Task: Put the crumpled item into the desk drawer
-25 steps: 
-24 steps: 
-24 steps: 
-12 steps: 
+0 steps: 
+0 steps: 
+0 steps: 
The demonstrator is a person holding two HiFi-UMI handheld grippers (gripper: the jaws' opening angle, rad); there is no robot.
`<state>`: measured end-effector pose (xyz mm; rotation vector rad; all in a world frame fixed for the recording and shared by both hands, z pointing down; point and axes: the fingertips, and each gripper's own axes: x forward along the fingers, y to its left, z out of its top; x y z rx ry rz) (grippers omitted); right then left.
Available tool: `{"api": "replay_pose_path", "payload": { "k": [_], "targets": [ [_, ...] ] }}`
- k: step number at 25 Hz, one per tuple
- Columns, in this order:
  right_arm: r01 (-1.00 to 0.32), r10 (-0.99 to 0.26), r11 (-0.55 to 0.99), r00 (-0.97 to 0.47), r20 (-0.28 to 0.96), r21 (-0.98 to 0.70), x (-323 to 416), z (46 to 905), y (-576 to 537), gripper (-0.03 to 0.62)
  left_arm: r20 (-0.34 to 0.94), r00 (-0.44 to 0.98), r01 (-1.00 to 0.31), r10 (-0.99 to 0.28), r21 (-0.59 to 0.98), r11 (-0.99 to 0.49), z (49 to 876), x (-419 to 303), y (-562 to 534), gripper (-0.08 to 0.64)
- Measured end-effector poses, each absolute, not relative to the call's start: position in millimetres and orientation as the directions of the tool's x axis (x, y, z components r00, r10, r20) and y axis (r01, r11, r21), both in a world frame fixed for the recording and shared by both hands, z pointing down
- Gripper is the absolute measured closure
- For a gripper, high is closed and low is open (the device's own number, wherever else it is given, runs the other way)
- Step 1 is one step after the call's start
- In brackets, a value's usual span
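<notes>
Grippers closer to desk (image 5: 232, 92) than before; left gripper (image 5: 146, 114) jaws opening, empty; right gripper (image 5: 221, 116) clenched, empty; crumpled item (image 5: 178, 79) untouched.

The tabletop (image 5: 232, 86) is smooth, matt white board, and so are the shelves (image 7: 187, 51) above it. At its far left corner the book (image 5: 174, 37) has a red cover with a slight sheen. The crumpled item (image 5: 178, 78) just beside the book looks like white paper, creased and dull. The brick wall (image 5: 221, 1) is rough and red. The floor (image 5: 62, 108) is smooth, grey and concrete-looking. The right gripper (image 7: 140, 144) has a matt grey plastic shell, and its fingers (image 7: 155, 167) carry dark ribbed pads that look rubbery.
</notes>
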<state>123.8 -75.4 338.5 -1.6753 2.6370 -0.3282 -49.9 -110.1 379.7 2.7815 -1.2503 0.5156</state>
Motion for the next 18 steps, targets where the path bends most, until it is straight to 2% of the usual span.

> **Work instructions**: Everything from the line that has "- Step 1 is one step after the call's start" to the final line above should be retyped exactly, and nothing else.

> **Solution**:
- Step 1 is one step after the call's start
- In brackets, a value's usual span
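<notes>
Grippers closer to desk (image 5: 232, 92) than before; left gripper (image 5: 146, 114) jaws opening, empty; right gripper (image 5: 221, 116) clenched, empty; crumpled item (image 5: 178, 79) untouched.

The tabletop (image 5: 232, 86) is smooth, matt white board, and so are the shelves (image 7: 187, 51) above it. At its far left corner the book (image 5: 174, 37) has a red cover with a slight sheen. The crumpled item (image 5: 178, 78) just beside the book looks like white paper, creased and dull. The brick wall (image 5: 221, 1) is rough and red. The floor (image 5: 62, 108) is smooth, grey and concrete-looking. The right gripper (image 7: 140, 144) has a matt grey plastic shell, and its fingers (image 7: 155, 167) carry dark ribbed pads that look rubbery.
</notes>
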<state>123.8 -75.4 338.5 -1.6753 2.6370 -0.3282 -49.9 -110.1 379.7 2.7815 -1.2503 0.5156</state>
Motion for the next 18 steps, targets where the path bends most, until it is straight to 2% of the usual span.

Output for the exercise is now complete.